**EXERCISE DESCRIPTION:**
The answer is to be the data below, written out in full and exactly.

━━ DATA SHOWN

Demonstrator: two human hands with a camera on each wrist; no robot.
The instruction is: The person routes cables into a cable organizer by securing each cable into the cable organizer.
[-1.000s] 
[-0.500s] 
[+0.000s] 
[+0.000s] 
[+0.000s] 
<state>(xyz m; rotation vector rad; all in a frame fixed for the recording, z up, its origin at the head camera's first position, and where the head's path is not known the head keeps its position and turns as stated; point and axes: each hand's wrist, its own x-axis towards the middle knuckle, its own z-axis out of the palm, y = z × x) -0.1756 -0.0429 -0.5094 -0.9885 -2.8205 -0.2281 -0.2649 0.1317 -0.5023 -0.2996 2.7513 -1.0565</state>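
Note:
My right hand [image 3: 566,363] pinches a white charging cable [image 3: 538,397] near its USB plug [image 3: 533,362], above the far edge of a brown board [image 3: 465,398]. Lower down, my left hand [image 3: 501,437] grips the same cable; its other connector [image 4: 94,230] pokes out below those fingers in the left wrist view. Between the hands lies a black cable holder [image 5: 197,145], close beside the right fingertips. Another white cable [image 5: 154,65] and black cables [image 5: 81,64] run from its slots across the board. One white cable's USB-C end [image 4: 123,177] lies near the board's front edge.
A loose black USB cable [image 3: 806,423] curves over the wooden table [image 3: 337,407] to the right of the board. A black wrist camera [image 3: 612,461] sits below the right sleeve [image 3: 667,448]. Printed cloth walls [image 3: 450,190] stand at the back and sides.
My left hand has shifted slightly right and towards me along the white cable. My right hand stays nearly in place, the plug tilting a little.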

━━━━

**FINISHED EXERCISE:**
Demonstrator: two human hands with a camera on each wrist; no robot.
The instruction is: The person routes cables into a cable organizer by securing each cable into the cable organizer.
[-1.000s] 
[-0.500s] 
[+0.000s] 
[+0.000s] 
[+0.000s] 
<state>(xyz m; rotation vector rad; all in a frame fixed for the recording, z up, its origin at the head camera's first position, and where the head's path is not known the head keeps its position and turns as stated; point and axes: each hand's wrist, its own x-axis towards the middle knuckle, its own z-axis out of the palm, y = z × x) -0.1756 -0.0429 -0.5094 -0.9885 -2.8205 -0.2281 -0.2649 0.1317 -0.5023 -0.2996 2.7513 -1.0565</state>
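Note:
My right hand [image 3: 566,363] pinches a white charging cable [image 3: 538,397] near its USB plug [image 3: 533,362], above the far edge of a brown board [image 3: 465,398]. Lower down, my left hand [image 3: 501,437] grips the same cable; its other connector [image 4: 94,230] pokes out below those fingers in the left wrist view. Between the hands lies a black cable holder [image 5: 197,145], close beside the right fingertips. Another white cable [image 5: 154,65] and black cables [image 5: 81,64] run from its slots across the board. One white cable's USB-C end [image 4: 123,177] lies near the board's front edge.
A loose black USB cable [image 3: 806,423] curves over the wooden table [image 3: 337,407] to the right of the board. A black wrist camera [image 3: 612,461] sits below the right sleeve [image 3: 667,448]. Printed cloth walls [image 3: 450,190] stand at the back and sides.
My left hand has shifted slightly right and towards me along the white cable. My right hand stays nearly in place, the plug tilting a little.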

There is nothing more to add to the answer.